Cette attention au vulnérable évite au documentaire de se transformer en simple machine à nostalgie. Chez Fenton, regarder en arrière ne signifie pas sanctifier. Cela signifie mesurer ce qui a été perdu, déformé ou mal lu, et comprendre pourquoi ces pertes comptent encore. Le passé du genre n'est pas fermé. Il travaille le présent. Il continue d'orienter les goûts, les imaginaires, les manières mêmes de parler des films. Le documentaire devient alors un lieu de transmission, mais une transmission inquiète, traversée par les ratés et les malentendus autant que par l'admiration.

Dans un catalogue comme CaSTV, Demian Fenton occupe une fonction essentielle. Il rappelle que l'horreur n'est pas seulement affaire d'œuvres à consommer, mais aussi de mémoire à entretenir, de récits de production à préserver, de vies créatrices à recontextualiser. Cette dimension historique n'affaiblit pas le frisson. Elle lui donne du relief. Comprendre d'où viennent certaines formes, quelles économies les ont portées et quels désastres les ont parfois accompagnées, c'est aussi mieux mesurer leur pouvoir.

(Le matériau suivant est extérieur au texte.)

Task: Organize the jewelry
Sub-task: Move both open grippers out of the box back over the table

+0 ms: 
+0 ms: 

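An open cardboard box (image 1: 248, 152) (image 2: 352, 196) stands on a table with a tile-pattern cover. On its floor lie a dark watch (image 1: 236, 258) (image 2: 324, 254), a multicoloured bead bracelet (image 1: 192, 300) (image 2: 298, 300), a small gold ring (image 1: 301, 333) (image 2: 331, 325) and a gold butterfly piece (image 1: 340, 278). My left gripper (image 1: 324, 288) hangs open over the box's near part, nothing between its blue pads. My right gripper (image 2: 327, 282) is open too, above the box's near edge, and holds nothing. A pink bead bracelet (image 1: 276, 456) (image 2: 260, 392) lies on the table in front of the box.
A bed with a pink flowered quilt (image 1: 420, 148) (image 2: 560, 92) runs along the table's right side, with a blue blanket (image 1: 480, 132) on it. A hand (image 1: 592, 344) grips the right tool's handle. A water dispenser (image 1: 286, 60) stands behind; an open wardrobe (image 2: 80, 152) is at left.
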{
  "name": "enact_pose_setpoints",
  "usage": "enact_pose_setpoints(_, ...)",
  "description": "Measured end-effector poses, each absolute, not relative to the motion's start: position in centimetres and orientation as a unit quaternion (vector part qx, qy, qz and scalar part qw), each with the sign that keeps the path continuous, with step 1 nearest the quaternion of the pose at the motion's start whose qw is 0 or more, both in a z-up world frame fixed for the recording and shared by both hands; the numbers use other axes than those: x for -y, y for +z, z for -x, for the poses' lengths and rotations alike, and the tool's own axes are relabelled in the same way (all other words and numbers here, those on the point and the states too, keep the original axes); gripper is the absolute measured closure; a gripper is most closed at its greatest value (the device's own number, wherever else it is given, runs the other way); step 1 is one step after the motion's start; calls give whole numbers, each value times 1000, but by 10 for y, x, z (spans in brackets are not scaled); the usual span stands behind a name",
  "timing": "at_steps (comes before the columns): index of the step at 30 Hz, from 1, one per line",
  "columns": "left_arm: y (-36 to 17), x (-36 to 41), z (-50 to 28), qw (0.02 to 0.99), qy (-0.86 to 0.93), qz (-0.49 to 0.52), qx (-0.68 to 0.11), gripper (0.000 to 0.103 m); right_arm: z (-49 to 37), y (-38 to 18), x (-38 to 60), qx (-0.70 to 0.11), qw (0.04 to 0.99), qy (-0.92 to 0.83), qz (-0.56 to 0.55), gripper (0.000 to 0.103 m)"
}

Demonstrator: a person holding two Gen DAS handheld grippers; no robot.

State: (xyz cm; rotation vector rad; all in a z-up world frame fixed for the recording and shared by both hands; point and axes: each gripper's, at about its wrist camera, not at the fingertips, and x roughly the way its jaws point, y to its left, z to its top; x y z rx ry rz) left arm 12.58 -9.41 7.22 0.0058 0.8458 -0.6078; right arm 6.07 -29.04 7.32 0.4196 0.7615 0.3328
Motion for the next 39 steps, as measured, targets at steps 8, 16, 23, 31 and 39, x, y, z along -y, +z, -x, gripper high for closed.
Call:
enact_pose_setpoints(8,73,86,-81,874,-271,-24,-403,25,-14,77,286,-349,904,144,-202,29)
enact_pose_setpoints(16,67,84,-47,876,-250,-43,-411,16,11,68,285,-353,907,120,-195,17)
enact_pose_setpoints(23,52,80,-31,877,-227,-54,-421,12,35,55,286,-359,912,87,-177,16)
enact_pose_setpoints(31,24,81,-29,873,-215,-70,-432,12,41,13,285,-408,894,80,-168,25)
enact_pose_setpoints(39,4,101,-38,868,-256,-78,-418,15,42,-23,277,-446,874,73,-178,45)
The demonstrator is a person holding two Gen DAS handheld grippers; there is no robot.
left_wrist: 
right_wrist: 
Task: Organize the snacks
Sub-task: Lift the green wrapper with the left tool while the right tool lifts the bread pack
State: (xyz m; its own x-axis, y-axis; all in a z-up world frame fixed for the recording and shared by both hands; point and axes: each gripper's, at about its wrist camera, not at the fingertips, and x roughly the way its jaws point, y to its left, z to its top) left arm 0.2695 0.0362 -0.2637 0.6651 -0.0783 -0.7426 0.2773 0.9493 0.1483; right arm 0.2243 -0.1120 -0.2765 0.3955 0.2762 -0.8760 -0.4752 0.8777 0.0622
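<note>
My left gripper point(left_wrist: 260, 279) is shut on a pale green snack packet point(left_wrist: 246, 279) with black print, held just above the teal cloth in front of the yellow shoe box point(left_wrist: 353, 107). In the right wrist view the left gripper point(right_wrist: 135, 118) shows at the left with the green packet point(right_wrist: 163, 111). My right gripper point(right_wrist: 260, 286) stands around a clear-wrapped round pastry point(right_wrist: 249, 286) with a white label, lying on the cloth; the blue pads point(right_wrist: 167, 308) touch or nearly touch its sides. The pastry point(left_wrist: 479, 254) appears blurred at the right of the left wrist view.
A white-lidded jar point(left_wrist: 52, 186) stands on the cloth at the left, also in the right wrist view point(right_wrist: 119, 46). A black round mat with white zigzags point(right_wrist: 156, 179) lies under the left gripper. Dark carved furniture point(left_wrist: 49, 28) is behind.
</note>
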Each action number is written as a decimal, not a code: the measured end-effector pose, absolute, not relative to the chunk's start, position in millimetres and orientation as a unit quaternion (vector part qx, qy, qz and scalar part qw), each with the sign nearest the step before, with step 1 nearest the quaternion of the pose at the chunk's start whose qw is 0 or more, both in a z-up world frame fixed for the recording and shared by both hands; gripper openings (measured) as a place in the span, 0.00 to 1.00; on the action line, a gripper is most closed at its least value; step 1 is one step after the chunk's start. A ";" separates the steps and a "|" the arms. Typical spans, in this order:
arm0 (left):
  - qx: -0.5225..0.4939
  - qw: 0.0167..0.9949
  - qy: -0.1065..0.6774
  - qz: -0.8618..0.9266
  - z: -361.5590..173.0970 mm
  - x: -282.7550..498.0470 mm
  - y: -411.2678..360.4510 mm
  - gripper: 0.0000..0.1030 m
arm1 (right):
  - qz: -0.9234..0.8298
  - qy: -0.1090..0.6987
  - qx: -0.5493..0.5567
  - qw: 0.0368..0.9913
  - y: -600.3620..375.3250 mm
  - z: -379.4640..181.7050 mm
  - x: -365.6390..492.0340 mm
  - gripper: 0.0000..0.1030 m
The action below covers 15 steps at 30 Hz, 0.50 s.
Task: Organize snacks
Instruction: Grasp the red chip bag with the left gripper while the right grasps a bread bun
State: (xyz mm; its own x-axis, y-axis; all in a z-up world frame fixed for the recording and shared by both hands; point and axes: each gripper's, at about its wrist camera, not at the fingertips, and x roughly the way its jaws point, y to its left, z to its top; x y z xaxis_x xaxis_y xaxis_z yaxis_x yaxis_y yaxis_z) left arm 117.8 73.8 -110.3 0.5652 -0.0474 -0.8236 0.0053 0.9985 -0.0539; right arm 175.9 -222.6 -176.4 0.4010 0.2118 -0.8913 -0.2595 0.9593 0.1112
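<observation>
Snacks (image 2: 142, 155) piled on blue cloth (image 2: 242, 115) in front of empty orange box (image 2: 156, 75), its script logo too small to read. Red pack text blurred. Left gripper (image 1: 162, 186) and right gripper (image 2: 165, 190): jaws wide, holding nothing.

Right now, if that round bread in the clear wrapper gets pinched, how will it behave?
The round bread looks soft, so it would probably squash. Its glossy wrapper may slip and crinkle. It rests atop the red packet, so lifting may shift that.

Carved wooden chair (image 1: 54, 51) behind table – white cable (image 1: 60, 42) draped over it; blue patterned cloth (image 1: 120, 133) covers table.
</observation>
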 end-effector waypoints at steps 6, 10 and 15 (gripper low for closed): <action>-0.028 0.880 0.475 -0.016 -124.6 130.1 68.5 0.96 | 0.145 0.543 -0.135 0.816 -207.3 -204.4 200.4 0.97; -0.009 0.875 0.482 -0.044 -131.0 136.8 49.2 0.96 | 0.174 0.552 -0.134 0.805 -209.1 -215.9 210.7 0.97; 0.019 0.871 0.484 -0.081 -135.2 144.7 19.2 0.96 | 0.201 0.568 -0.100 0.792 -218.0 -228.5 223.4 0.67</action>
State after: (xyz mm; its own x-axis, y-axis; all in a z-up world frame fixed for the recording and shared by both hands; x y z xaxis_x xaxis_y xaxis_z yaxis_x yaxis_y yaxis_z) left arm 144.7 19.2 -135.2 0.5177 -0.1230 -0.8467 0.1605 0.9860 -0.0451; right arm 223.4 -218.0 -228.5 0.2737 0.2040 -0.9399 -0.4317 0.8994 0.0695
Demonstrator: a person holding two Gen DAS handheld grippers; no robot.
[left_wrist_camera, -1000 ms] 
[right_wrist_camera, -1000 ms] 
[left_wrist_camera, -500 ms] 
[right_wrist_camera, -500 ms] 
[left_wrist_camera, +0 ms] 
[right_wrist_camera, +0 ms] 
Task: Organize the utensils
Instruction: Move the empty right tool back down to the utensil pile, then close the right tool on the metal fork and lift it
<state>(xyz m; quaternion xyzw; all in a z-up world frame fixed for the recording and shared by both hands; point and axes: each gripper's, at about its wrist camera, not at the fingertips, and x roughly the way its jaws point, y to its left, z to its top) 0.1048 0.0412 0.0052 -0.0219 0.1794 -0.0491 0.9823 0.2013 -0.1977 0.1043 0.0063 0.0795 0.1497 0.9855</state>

Fenton mérite donc l'attention non comme commentateur périphérique, mais comme cinéaste de la survie culturelle. Ses films disent qu'un genre continue d'exister non seulement par ses chefs-d'œuvre, mais par ses débris, ses figures mineures, ses artisans méconnus, ses films ratés mais aimés. C'est une belle leçon de fidélité critique. Et c'est aussi, au fond, une leçon d'horreur : les morts ne reviennent pas toujours sous forme de fantômes. Parfois ils reviennent sous forme d'archives, et cela suffit largement à troubler le présent.